* _Work required_: Reproduce only the lines of the material below that start at the line containing "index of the" and stop at the line containing "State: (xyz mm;". Keep both end lines.

○ ○ ○ ○

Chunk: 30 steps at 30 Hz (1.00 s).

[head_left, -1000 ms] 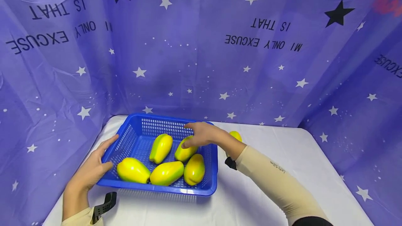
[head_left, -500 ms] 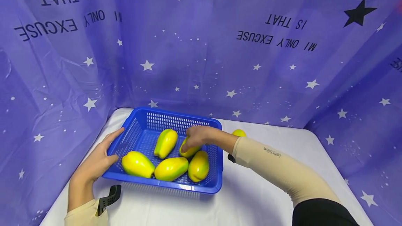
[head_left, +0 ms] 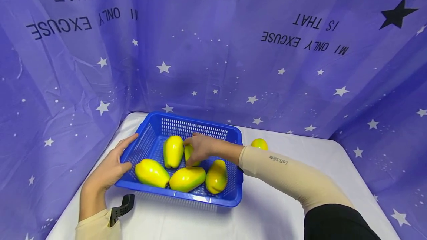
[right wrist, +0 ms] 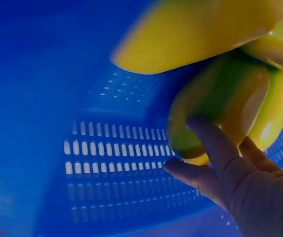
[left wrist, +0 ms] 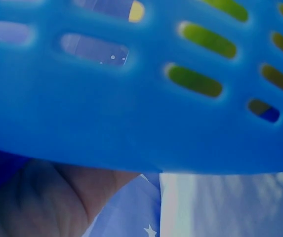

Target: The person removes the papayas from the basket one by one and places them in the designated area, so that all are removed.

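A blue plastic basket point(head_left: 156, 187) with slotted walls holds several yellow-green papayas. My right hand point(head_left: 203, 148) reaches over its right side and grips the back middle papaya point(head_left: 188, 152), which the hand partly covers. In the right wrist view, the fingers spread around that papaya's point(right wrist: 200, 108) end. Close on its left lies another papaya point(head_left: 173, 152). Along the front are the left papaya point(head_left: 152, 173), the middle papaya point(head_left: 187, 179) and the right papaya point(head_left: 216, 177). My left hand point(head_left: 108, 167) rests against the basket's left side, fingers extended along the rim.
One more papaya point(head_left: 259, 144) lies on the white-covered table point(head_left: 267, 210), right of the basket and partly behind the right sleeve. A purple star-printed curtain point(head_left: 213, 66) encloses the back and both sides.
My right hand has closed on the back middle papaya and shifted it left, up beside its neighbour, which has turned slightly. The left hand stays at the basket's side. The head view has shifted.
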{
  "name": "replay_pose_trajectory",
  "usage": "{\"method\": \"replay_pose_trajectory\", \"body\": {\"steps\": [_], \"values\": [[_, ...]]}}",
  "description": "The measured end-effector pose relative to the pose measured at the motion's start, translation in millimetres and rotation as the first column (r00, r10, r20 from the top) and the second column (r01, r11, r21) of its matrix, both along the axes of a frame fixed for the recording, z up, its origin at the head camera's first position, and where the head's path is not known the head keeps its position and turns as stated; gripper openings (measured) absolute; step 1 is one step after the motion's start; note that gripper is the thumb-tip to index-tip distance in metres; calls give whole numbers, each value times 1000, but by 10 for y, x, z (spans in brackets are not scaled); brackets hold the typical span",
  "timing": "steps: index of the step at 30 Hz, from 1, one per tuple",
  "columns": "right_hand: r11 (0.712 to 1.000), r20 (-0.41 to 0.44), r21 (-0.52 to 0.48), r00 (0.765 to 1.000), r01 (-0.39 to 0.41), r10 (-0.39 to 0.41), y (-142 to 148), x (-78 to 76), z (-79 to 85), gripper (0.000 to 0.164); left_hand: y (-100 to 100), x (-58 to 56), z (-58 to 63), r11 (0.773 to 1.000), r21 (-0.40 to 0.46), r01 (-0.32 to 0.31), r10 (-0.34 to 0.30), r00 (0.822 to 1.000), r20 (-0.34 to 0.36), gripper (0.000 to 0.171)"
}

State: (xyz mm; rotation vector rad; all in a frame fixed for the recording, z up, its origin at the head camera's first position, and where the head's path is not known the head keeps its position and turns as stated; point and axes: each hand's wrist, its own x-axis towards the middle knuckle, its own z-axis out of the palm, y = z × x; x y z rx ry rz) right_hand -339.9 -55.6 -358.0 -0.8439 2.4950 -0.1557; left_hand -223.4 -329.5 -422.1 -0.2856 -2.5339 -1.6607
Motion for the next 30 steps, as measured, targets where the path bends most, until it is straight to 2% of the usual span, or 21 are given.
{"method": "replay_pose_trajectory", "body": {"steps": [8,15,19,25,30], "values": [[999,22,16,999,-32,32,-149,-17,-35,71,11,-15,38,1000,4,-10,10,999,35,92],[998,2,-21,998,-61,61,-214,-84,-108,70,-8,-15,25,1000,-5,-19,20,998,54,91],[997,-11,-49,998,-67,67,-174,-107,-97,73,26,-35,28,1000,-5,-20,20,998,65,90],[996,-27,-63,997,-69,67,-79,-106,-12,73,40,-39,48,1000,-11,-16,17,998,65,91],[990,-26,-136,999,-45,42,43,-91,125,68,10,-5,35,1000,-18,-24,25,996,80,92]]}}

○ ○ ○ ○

* _Exercise result_:
  "timing": "steps: index of the step at 30 Hz, from 1, one per tuple",
  "columns": "right_hand: r11 (0.712 to 1.000), r20 (-0.41 to 0.44), r21 (-0.52 to 0.48), r00 (0.765 to 1.000), r01 (-0.39 to 0.41), r10 (-0.39 to 0.41), y (-142 to 148), x (-78 to 76), z (-79 to 85), gripper (0.000 to 0.164); left_hand: y (-100 to 100), x (-58 to 56), z (-58 to 63), r11 (0.773 to 1.000), r21 (-0.40 to 0.46), r01 (-0.32 to 0.31), r10 (-0.34 to 0.30), r00 (0.822 to 1.000), r20 (-0.34 to 0.36), gripper (0.000 to 0.171)"
}

State: (xyz mm; rotation vector rad; all in a frame fixed for the recording, z up, its origin at the head camera's first position, and where the head's path is not known the head keeps its position and turns as stated; point and axes: each hand's wrist, its own x-axis towards the middle knuckle, its own z-axis out of the palm, y = z × x; x y z rx ry rz) right_hand -339.9 -55.6 -358.0 -0.8439 2.4950 -0.1557; left_hand -223.4 -329.5 -422.1 -0.2856 -2.5339 -1.6607

None of the exercise remains to be done.